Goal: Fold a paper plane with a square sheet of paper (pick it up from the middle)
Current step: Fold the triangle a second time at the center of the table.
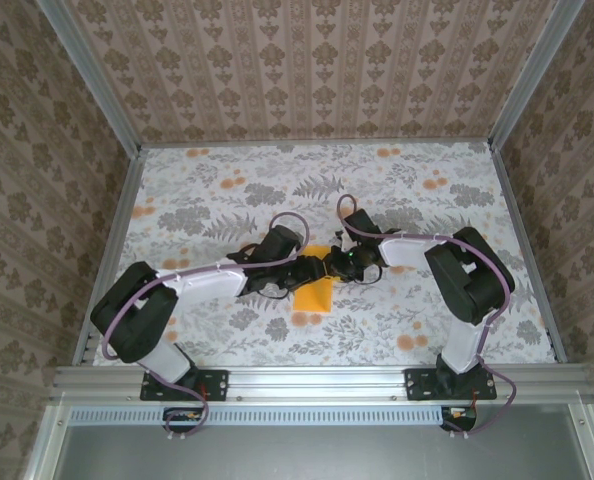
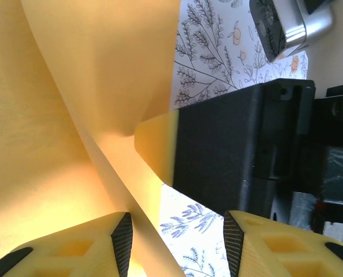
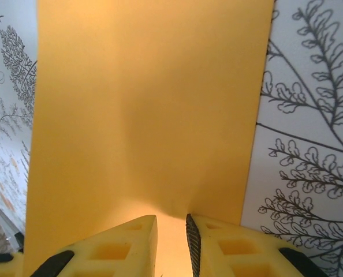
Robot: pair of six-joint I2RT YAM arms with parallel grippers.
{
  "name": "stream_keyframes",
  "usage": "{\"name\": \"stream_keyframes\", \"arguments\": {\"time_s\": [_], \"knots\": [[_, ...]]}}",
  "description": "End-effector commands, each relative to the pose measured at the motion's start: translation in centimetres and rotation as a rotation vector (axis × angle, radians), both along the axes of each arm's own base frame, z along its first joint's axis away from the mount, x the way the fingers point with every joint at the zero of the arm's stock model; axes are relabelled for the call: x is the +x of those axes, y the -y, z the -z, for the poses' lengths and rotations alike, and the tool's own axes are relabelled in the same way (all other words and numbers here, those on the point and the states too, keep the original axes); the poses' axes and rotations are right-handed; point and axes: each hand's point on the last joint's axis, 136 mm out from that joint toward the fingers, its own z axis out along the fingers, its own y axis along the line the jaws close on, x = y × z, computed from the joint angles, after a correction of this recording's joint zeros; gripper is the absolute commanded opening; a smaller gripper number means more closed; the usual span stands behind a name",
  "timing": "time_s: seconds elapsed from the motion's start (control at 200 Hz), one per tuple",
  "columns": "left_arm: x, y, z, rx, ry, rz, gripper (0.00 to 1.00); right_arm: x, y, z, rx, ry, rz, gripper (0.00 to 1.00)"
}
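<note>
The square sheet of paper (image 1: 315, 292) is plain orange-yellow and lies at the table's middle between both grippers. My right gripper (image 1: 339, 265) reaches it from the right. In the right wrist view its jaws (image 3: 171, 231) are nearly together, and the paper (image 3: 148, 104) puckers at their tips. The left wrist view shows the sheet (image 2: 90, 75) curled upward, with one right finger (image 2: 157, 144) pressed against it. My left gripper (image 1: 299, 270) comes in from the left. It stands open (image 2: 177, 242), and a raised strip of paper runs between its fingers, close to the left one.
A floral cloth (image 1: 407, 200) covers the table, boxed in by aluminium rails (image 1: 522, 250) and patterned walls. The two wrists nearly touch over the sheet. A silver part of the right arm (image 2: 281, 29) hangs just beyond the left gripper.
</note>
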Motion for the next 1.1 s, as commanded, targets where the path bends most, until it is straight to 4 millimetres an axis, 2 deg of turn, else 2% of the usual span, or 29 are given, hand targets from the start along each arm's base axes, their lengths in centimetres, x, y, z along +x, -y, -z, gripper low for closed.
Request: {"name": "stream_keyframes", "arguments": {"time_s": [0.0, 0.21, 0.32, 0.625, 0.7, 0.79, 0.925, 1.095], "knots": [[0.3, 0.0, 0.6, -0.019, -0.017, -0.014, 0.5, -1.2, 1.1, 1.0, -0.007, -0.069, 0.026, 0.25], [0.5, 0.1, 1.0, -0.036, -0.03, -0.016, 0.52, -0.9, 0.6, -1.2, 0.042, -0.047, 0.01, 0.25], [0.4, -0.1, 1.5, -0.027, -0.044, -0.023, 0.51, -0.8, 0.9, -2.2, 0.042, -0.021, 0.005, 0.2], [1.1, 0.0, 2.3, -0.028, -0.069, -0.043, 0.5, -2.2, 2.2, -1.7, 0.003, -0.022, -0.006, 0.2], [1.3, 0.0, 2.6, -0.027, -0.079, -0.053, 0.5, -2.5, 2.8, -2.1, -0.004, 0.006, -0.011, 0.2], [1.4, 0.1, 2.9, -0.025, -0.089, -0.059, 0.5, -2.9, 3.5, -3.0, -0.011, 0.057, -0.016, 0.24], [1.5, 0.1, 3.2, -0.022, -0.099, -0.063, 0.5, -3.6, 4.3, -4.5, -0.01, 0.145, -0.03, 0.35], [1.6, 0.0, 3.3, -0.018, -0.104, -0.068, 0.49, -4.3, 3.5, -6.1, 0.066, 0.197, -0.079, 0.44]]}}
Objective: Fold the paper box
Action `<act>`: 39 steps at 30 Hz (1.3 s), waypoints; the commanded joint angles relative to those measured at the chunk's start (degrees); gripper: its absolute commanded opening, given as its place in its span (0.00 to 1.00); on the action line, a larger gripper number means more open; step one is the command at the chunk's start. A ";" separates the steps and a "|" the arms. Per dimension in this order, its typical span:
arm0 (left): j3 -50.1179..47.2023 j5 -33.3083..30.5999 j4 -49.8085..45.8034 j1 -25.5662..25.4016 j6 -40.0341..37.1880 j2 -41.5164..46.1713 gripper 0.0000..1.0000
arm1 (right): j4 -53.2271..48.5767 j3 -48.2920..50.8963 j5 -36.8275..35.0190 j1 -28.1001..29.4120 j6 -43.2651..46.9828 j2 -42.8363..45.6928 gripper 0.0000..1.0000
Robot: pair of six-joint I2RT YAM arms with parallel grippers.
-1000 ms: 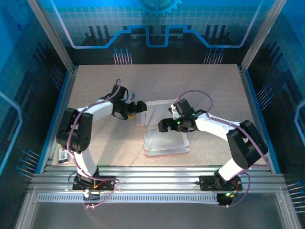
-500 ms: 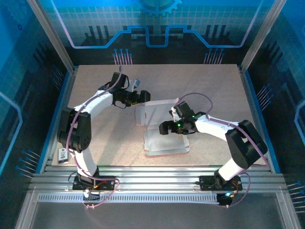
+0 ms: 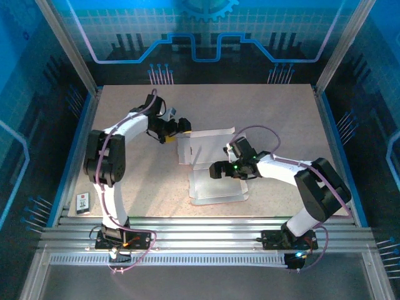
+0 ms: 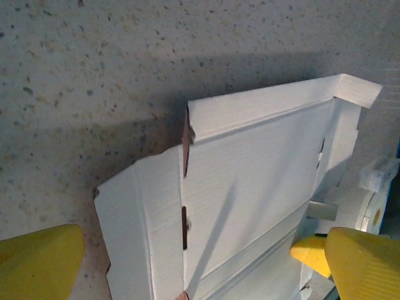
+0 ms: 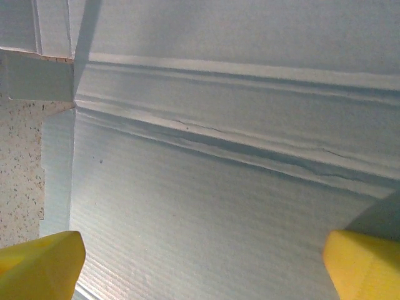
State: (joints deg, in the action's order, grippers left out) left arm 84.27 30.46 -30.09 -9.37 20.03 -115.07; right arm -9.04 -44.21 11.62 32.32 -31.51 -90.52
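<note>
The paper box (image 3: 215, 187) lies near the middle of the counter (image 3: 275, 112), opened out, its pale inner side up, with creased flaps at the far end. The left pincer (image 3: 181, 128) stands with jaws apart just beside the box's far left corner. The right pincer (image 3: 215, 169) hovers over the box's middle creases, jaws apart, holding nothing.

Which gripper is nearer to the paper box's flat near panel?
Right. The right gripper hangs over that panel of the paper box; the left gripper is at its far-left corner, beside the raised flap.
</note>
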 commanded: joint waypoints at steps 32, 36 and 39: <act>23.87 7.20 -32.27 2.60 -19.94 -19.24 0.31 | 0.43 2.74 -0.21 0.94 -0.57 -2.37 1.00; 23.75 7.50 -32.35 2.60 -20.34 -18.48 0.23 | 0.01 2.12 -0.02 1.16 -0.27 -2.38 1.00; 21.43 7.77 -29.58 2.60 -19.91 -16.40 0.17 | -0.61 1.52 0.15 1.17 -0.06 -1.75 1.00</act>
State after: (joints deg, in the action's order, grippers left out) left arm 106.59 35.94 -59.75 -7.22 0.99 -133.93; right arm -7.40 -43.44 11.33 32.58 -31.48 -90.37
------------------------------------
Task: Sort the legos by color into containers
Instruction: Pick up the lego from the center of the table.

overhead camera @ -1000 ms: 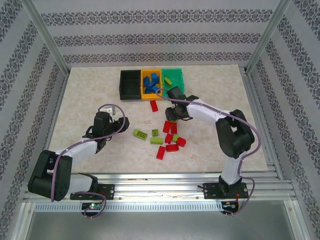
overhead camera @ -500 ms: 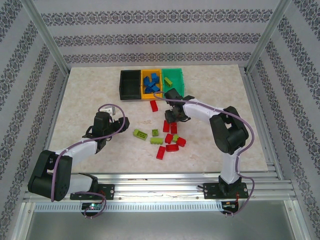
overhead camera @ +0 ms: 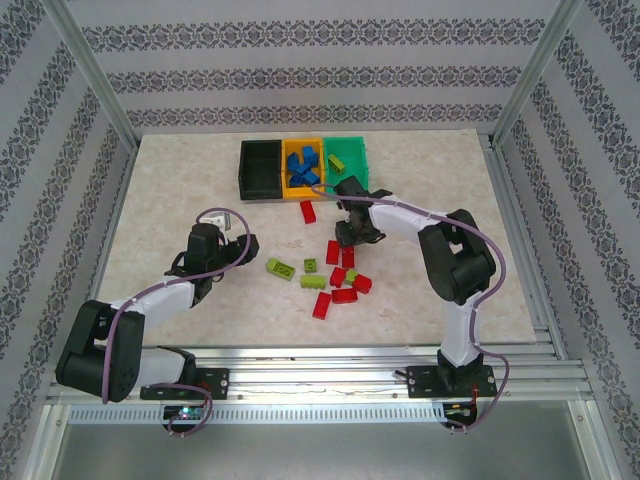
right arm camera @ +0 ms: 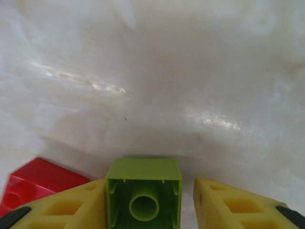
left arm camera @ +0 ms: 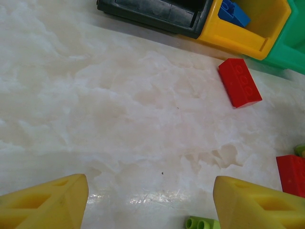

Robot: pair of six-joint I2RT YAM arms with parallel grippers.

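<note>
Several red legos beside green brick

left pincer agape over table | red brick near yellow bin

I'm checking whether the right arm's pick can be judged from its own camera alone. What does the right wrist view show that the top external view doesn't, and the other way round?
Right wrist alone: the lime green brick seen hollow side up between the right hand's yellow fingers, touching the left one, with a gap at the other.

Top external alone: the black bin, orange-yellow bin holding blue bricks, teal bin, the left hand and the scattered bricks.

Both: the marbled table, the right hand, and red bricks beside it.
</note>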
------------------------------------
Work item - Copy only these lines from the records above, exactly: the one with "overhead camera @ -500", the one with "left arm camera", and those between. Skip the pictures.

Solution -
overhead camera @ -500 ms: 
overhead camera @ +0 ms: 
right arm camera @ +0 ms: 
left arm camera @ +0 ms: 

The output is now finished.